Infine, alcune particolari specie dalle capacità cognitive sviluppate, che assolutamente non possono essere ristrette alla nostra, trasmettono sia informazione di tipo culturale alla prole, sia modifiche dell’ambiente in cui la prole stessa si troverà a vivere (la cosiddetta “nicchia ecologica”) in modo ereditabile e a sua volta vagliabile dalla selezione, perché in grado di influenzarne la fitness.
 

Il rifiuto dell’ereditarietà debole nel XX secolo rifletteva due idee chiave: una definizione ristretta dell’ereditarietà come trasmissione delle sequenze di DNA al momento del concepimento e la convinzione che l’ereditarietà fosse mediata da un unico meccanismo universale. Come corollario di queste idee, molti genetisti di spicco presumevano che l’ereditarietà debole, per essere provata, dovesse coinvolgere la modifica delle sequenze di DNA della linea germinale da parte di fattori ambientali o somatici, un processo che rifiutavano come “impossibilità chimica”.
 

Al contrario, è ormai chiaro che l’ereditarietà di tratti selezionabili darwinianamente riflette la trasmissione non solo degli alleli genici (ereditarietà genetica), ma anche di una varietà di altri fattori che influenzano il fenotipo più o meno esteso della prole. Questo porta taluni a sventolare una presunta “rivincita” di obsolete idee finalistiche circa il funzionamento dell’evoluzione; invece, in tutti i casi, qualunque sia il supporto per la trasmissione di informazione ereditabile, non vi è alcuna giustificazione per reintrodurre dalla finestra la teleologia e il finalismo cacciati dalla porta.

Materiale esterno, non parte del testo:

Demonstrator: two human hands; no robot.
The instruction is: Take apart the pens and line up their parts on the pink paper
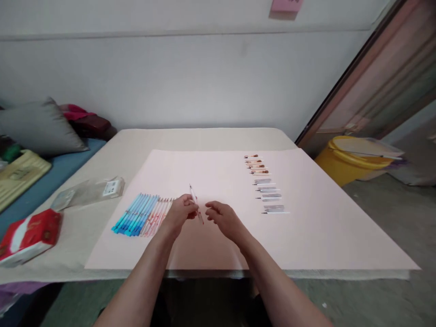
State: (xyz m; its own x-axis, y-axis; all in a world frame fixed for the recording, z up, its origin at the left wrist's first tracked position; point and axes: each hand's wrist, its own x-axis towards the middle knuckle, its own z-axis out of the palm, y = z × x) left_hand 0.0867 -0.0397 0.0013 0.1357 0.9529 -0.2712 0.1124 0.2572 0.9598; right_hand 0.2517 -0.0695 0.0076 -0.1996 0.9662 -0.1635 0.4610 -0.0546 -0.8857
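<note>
Left hand: grip clamped on a pen, held tilted, tip up, above the pink sheet on the bench. Right hand: grip apart, fingers just beside the pen's lower end. Pen row touching the left hand's left side. Small parts lined up to the right, well apart.
</note>
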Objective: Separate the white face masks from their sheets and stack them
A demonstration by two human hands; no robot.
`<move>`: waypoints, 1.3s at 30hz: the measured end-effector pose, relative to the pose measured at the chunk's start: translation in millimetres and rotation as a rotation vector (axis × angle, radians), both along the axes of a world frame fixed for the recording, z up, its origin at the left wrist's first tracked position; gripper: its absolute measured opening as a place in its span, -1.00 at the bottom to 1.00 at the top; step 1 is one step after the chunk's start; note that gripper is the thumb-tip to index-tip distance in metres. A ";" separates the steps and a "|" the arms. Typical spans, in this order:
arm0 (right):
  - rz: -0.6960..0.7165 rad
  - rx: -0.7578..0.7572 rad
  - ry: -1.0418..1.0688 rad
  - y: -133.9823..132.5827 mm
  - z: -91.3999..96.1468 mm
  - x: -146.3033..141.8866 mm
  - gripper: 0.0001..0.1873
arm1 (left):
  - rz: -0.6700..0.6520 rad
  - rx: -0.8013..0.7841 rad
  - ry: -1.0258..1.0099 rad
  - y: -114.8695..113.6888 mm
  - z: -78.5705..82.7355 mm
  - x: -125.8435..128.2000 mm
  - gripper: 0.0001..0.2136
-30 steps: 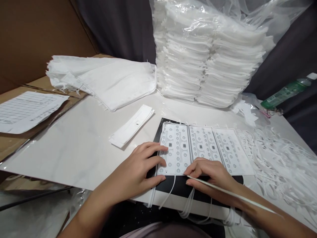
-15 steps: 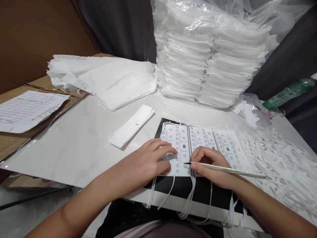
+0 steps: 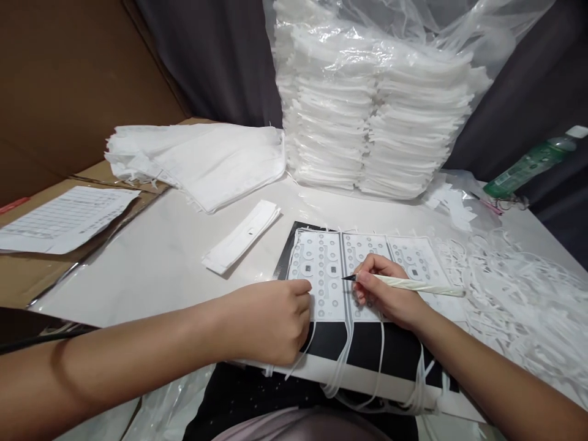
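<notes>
My right hand (image 3: 383,285) grips a pen-shaped craft knife (image 3: 413,284) with a pale handle and dark pointed tip. The tip hovers over or touches the gap between the left and middle printed white panels; I cannot tell which. Curled at the lower left corner of the left panel (image 3: 316,294) is my left hand (image 3: 280,318), fingers closed, whatever they hold hidden. Several grey circles and small dark squares mark the panels, which lie on a black board (image 3: 362,343). Thin white strips (image 3: 340,367) hang from the panels over the table's front edge.
A tall plastic bag of stacked white sheets (image 3: 331,116) stands behind. White sheets (image 3: 220,159) and a small folded white strip stack (image 3: 243,236) lie left, near a printed paper (image 3: 68,214). At right are tangled white scraps (image 3: 505,294) and a green bottle (image 3: 528,168).
My left hand has drawn back toward the front edge and its fingers have curled shut. The right hand has raised the knife tip farther up the panels. The view has shifted slightly.
</notes>
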State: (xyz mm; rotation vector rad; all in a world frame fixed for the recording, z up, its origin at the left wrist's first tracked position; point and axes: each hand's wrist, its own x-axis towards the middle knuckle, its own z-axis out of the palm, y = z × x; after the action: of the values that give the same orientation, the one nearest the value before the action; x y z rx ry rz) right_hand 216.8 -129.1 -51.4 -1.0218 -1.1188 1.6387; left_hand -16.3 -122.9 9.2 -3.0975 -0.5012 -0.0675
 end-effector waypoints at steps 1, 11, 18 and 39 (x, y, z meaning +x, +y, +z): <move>-0.004 -0.001 0.008 0.1 -0.5 0.0 -0.65 | -0.147 0.048 0.080 0.5 2.5 2.2 -0.81; 0.006 0.036 -0.002 0.3 -3.2 0.5 -0.66 | -0.320 0.024 0.144 -5.4 1.9 12.1 -0.74; 0.132 0.247 -0.337 -6.8 6.6 1.6 -0.70 | -0.325 0.206 0.150 0.0 4.2 13.0 -0.82; 0.398 0.562 -0.560 -2.4 13.1 -32.9 -0.66 | 0.950 -0.529 -0.330 -41.2 -35.0 -7.1 -0.54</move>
State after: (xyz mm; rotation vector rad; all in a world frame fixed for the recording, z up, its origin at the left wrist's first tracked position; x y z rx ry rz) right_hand 183.8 -131.5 -38.3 -0.9321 -2.1250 1.2097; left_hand -23.4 -164.2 -25.8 -2.8777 -2.2217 -0.5007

Il processo evolutivo resta infatti sostanzialmente stocastico, perché la fonte di varietà selezionabili risiede in fluttuazioni ambientali casuali, nella storia degli individui da cui ha origine una nuova varietà e, per quel che riguarda abitudini e cultura, nella stocasticità dei processi di invenzione cognitiva e delle complesse interazioni storico-sociali.
 

Siamo cioè passati dal genotipo come unico determinante del fenotipo selezionabile, alla visione di quello che io ho chiamato “infotipo” come generatore di un fenotipo esteso su cui agisce il processo selettivo; ma il meccanismo è e resta quello identificato da Darwin, e l’evoluzione è e resta un fenomeno statistico legato alla variazione delle frequenze di certi tratti in una popolazione sotto l’effetto della selezione, non alla volontà degli individui o di un dio.